Originally posted by nickbradley:
Clearly, Trent Baalke concluded that the 49ers lacked elite speed and explosiveness on offense, resulting in the picks of AJ Jenkins at #30 and LaMichael James at #61. James is a consensus home run pick, but its a bit unclear why Jenkins was taken over Stephen Hill, Rueben Randle, Brian Quick, and Alshon Jeffery -- all rated ahead of Jenkins.

So what I did is analyze measurables of the Top 10 WR prospects for height, weight, size, speed, vertical, arm length, and broad jump ability. Its linked below. 'spheroidal range' and 'spheroidal/speed' is designed to measure the "catch radius" of the receiver and speed. Since a lower speed is better, dividing catch range by speed gives you a nice measurable.

https://docs.google.com/spreadsheet/ccc?key=0AmEu1DDN514kdFZoX0QzRlpFYllFNm82MjQtOVl2S2c

The first thing that stands out is that Stephen Hill is perhaps one of greatest physically gifted WR prospects we've seen in years -- at least since the other Georgia Tech WRs. However, there are major issues with his ability to actually play the WR position in the NFL...he's not a very good wide receiver. But when we look outside of Hill, we see something Amazing:

AJ Jenkins has the best vertical:speed ratio in the draft and the best broad:speed ratio in the draft...outside of the freak Hill (who can't play WR). He outscored Floyd, Jeffery, and Blackmon on these measures. In addition, he's a great WR.

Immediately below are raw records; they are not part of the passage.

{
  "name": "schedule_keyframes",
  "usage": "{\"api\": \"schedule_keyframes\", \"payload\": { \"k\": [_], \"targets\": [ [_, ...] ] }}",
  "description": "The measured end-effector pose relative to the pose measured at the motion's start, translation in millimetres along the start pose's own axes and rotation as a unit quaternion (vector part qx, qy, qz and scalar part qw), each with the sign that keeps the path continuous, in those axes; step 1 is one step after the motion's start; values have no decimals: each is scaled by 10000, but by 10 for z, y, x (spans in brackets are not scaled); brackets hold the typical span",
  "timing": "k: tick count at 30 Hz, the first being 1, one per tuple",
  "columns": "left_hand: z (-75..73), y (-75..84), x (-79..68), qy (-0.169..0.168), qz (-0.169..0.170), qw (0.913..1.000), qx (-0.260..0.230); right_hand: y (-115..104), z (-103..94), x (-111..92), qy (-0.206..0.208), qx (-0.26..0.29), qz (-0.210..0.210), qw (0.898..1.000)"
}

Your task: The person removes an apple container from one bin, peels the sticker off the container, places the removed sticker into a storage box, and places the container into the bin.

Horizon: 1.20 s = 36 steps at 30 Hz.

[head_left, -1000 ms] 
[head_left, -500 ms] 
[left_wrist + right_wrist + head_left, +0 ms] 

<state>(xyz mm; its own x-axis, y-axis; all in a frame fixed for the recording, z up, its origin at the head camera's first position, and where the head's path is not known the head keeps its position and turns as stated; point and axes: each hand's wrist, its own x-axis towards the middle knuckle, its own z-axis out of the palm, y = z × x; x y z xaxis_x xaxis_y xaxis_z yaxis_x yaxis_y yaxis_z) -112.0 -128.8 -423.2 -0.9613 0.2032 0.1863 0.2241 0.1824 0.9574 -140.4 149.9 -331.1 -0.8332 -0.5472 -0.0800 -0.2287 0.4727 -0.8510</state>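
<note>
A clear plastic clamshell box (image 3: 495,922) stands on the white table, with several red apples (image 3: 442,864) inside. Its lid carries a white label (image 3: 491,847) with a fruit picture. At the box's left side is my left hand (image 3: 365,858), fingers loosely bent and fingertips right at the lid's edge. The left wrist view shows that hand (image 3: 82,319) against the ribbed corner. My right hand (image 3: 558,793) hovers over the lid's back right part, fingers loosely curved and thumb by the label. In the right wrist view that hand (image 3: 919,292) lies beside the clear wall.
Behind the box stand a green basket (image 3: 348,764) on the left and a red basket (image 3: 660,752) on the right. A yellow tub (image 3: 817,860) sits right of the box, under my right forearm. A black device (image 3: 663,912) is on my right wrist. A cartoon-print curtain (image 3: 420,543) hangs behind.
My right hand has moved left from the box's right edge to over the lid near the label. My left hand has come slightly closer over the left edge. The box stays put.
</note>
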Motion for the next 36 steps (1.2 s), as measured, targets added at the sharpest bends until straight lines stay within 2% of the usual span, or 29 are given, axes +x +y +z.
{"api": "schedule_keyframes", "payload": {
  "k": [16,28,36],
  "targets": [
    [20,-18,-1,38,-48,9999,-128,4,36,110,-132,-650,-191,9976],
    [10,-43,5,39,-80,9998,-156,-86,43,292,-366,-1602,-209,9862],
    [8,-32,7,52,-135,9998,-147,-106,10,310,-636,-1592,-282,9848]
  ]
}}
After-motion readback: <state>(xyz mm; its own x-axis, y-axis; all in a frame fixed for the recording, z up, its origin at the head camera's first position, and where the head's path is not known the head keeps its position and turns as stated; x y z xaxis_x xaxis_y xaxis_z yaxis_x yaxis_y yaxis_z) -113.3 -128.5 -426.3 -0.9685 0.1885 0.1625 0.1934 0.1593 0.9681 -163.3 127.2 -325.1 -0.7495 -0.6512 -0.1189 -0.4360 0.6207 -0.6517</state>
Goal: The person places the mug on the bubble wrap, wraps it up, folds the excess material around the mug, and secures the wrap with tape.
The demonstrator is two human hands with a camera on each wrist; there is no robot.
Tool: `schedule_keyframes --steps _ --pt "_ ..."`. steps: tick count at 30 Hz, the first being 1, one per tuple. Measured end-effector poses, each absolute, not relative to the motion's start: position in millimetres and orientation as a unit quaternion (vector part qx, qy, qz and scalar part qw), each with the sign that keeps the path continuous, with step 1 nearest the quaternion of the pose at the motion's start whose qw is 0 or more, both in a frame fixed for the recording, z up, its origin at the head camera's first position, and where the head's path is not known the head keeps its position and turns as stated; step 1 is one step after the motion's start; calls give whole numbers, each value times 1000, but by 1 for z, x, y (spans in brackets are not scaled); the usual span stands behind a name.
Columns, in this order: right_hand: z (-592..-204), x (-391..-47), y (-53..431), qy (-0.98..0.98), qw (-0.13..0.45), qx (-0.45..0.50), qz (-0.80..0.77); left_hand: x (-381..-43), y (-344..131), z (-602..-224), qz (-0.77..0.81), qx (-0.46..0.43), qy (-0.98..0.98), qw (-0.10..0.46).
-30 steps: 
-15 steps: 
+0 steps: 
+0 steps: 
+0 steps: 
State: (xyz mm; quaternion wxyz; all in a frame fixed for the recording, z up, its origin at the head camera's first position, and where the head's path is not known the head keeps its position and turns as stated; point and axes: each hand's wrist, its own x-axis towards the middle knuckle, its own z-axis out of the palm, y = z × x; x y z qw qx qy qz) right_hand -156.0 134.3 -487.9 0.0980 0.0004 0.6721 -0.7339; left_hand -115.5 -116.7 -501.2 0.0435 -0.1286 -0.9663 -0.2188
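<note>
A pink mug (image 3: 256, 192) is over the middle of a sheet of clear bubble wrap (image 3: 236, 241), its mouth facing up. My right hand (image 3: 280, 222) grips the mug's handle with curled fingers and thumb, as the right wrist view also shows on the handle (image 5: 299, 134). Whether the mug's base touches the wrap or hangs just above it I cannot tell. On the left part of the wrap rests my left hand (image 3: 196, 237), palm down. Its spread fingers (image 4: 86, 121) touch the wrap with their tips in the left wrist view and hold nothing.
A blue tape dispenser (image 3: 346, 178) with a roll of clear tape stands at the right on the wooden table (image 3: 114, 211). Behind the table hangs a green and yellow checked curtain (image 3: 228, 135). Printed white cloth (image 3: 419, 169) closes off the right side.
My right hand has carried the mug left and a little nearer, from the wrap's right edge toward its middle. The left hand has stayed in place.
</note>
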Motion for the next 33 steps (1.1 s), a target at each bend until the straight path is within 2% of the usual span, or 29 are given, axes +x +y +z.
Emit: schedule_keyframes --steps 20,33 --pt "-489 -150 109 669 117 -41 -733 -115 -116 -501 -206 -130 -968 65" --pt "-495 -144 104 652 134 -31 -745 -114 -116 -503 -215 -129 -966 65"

His only weak spot is strength and weight, which he plans to address this summer...I THINK WE GOT A STEAL.

Based on the data, AJ Jenkins is significantly underweight for his frame — its backed by the numbers.

I don't want to totally geek out, but you can see how 'filled out' a player is by dividing weight by (height arm length); It'd be best to divide muscle mass by (height arm length), but I don't have that data. ** But what you find if you do divide weight by (height arms) is that Jenkins is unusually undersized. Here is the data for the ratios:

Michael Floyd – 2.04
Alshon Jeffery – 2.00
Brian Quick – 2.00
Stephen Hill – 1.97
Mohamed Sanu – 1.96
Justin Blackmon – 1.96
Kendall Wright – 1.95
Rueben Randle – 1.94
Chris Givens – 1.94
A.J. Jenkins - 1.81

As you can see, Michael Floyd is completely 'filled out' – the guy is stout and physical — he is mature. Jeffery and Quick are mature as well – while guys like Blackmon are average. AJ Jenkins, on the other hand, is two standard deviations away from the mean — he's very very underdeveloped. Getting up to an average ratio of 1.95 for w/(h a) or 2.82 for w/h – you're looking at about 205 pounds or so. I think the dude is 200 lbs at training camp.

So, the 49ers drafted a guy that they figured they could throw in the weight room and turn into a top 10 top 15 talent!
Good stuff
I NEVER understood why people doubted the pick to begin with. Whenever I hear people doubting the pick I just tell them to look at the tape.t has shut up quite a few people already.